My dear friend Chinatsu Aoyama introduced me to Japanese rice balls, also known as "Onigiri." They are basically balls of sticky rice with a typically salty filling. They are a great snack and very popular in Japan. I had my first taste of "Onigiri" when Chinatsu prepared one with a salty salmon filling. I loved it!!
With Chinatsu's guidance, I prepared an Indo-Japanese version of Onigiri, using Indian spiced mixes as fillings, and I also seasoned the rice with some lightly toasted sesame seeds as is sometimes done in Japan, and also with cilantro to give it that Indian touch. I made two fillings - Lentil and Spinach and the other, Flavorful Minced Meat. These fillings are just as easy, use only cumin as a dry spice and can also be eaten separately as their own dish.

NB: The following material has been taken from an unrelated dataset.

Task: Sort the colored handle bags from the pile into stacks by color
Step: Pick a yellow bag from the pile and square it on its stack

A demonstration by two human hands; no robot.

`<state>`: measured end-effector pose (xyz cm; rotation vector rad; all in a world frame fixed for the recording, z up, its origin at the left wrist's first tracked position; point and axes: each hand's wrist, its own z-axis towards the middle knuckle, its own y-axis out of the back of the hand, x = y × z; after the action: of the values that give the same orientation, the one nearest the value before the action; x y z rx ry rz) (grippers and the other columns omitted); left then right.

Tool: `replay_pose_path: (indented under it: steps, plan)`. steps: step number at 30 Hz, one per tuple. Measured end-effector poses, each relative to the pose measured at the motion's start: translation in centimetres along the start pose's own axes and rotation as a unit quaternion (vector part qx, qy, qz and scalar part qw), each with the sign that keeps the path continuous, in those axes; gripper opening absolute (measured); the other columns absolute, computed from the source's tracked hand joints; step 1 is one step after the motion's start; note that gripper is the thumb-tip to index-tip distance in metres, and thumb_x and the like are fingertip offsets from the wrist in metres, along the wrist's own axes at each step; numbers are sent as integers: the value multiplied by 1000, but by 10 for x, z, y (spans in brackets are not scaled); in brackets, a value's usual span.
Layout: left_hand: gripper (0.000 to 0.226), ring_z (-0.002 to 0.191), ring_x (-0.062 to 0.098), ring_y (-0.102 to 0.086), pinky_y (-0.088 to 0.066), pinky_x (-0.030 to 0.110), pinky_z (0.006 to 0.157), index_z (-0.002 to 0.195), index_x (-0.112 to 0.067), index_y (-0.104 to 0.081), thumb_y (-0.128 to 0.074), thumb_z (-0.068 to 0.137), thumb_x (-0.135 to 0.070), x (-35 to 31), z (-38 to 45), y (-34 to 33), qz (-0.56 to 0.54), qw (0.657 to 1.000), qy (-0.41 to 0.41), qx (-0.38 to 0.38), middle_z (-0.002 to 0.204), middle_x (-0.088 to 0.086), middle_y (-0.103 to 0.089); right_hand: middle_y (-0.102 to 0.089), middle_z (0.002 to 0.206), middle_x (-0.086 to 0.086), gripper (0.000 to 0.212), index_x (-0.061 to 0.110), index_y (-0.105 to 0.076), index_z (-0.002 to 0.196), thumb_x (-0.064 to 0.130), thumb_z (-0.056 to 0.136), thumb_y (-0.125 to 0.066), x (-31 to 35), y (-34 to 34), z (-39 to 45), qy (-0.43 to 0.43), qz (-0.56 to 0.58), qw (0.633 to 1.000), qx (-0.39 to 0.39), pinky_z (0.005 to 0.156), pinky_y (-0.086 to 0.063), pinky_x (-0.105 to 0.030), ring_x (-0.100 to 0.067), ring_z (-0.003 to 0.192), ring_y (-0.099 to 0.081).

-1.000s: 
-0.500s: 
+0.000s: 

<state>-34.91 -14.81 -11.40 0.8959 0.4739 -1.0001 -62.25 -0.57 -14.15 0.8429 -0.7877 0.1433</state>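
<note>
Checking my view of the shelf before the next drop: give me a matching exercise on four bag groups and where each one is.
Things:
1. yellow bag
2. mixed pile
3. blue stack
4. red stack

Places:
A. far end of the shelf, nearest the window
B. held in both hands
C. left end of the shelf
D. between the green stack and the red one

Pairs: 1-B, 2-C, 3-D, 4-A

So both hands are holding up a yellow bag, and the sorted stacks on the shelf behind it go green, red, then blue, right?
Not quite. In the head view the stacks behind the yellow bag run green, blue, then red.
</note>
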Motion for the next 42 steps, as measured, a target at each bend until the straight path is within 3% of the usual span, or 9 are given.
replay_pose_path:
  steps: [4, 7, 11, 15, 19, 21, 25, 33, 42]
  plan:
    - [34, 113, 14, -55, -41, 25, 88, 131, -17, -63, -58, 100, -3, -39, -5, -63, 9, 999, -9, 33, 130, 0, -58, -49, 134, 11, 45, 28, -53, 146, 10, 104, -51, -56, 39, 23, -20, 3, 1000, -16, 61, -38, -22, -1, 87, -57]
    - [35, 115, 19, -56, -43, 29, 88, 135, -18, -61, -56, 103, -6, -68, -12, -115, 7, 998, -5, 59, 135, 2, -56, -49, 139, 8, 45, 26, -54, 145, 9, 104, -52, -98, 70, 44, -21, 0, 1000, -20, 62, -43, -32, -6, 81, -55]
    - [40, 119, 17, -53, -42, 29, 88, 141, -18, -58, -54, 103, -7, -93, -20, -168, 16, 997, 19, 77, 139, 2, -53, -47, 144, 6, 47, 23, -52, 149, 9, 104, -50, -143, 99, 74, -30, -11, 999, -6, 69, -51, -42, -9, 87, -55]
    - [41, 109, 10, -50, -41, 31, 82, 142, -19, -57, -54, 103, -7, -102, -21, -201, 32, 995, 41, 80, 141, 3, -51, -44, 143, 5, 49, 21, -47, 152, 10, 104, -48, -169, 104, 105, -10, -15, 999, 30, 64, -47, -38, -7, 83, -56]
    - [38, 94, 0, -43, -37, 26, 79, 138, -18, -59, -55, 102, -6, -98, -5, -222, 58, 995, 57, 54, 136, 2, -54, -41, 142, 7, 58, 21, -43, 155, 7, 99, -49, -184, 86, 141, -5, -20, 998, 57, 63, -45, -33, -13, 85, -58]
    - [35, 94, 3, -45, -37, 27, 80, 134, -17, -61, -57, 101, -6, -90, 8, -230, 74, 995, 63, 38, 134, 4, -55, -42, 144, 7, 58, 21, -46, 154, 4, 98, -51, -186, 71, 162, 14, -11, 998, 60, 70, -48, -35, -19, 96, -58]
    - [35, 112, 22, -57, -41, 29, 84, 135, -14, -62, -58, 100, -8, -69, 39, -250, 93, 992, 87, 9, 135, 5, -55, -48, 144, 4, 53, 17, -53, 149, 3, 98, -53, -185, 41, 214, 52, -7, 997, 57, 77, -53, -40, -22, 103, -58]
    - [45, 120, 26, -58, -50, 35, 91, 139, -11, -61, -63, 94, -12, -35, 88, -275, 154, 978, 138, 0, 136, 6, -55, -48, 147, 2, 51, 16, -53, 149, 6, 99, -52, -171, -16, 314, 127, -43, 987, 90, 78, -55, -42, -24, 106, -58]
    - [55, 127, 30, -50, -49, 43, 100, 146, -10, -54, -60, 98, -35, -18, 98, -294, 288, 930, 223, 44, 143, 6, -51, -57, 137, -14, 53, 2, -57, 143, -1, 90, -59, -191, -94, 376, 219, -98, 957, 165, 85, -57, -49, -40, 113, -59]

I really hope some of you will try making this dish. I can assure you that it is extremely easy, and you can go crazy with the shapes of the balls as well as the fillings. If you do end up making your own versions, we would love to hear from you. - Shalini
Core Spices and Flavorings -
1/4 cup chopped cilantro
Other Ingredients -
2 cups cooked sticky rice (If you can't get the Japanese sticky rice you can always use other short grained rice such as Arborio).
1/4 cup lightly toasted black sesame seeds
1 or 2 tsp of salt
1/4 cup Lentil and Spinach (See Recipe)
1/4 cup Flavorful Minced Meat (See Recipe)
1 or 2 sheets toasted seaweed (nori)
Put the sticky rice in a large bowl.
Add in the sesame seeds and cilantro gently mix with a spoon until the seasonings are blended.
Take a bowl with warm water.
Dip your hands in the bowl of water. This step is necessary as it prevents the rice from sticking to your hands as you make the balls.
Then rub just enough salt in your hand so that you can feel a few granules. (Refer to tip below)
Now take a handful of the rice mix and form a ball. Make a hole in the middle of the ball using your finger.
Take a teaspoon or two of the Lentil and Spinach and fill into the hole.
Now cover the hole with a little extra rice. At this point, you could also reshape the balls into other shapes.
Repeat the process with the rest of the fillings (Lentil and Spinach and Flavorful Minced Meat).
Cut the toasted seaweed (Nori) into long 1/2 inch strips and place it along the circumference of the balls.
Your Onigiris are now ready to be served.
Tip: A point to note - the traditional Japanese Onigiri has a very salty filling which compensates for the blander taste of the rice. I have not over salted the fillings to keep it healthy, but I would recommend either boiling the rice in salted water or rubbing some salt in your wet hands when you start shaping the rice balls. You want the rice to have just enough salt to bring out the taste in the overall dish otherwise it may taste a little bland. The other option is to dip the onigiri in a sauce or chutney when you eat it.